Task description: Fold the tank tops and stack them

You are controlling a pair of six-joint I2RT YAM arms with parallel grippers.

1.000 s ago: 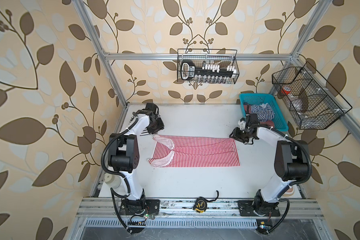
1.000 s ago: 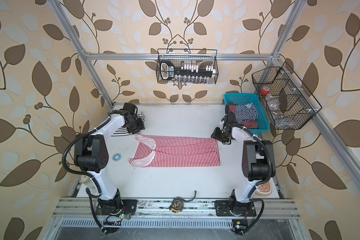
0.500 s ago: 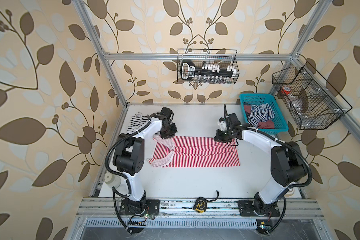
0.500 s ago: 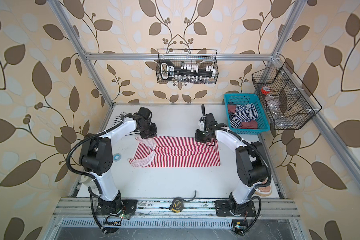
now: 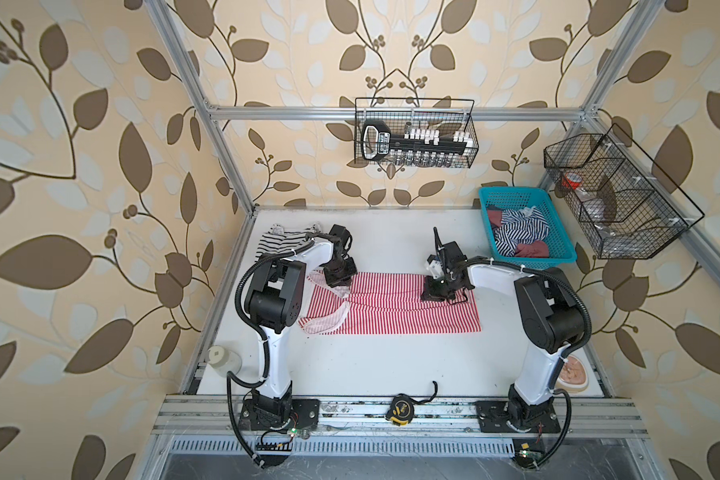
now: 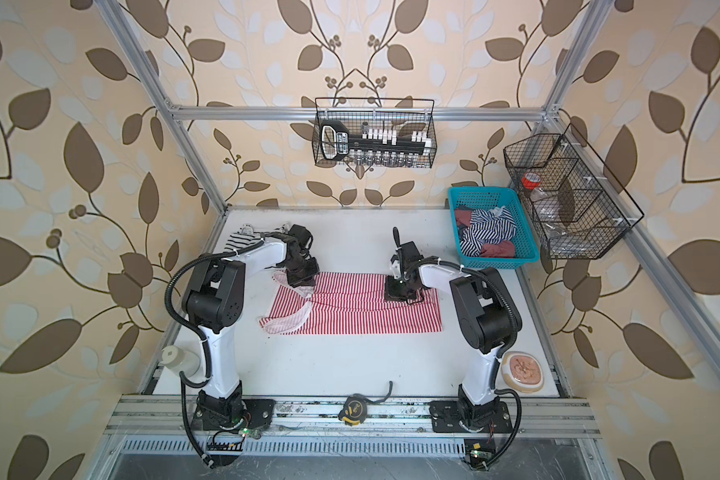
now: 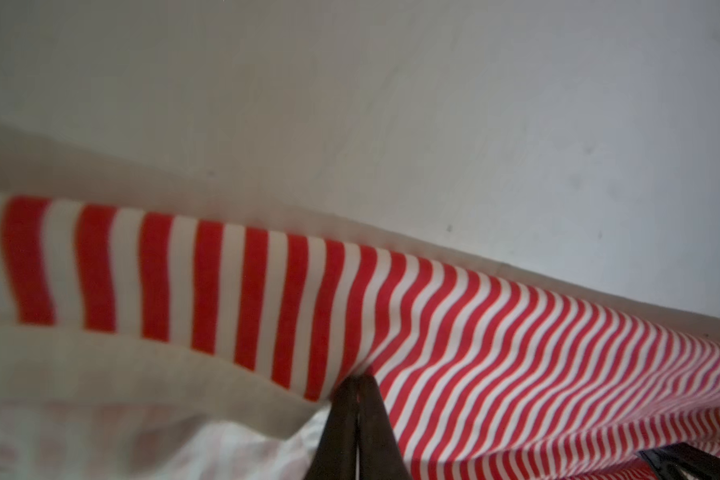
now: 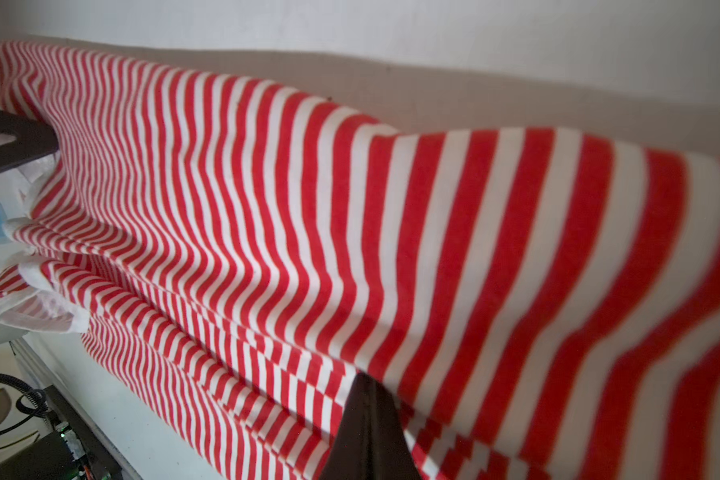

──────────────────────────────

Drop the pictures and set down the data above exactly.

» **Response to this task**
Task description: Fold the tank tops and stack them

You are controlling a pair of six-joint I2RT YAM arms with parallel grippers.

1.000 s ago: 
1.000 s ago: 
0.500 s ago: 
0.500 s ago: 
now: 
now: 
now: 
now: 

The output above is complete.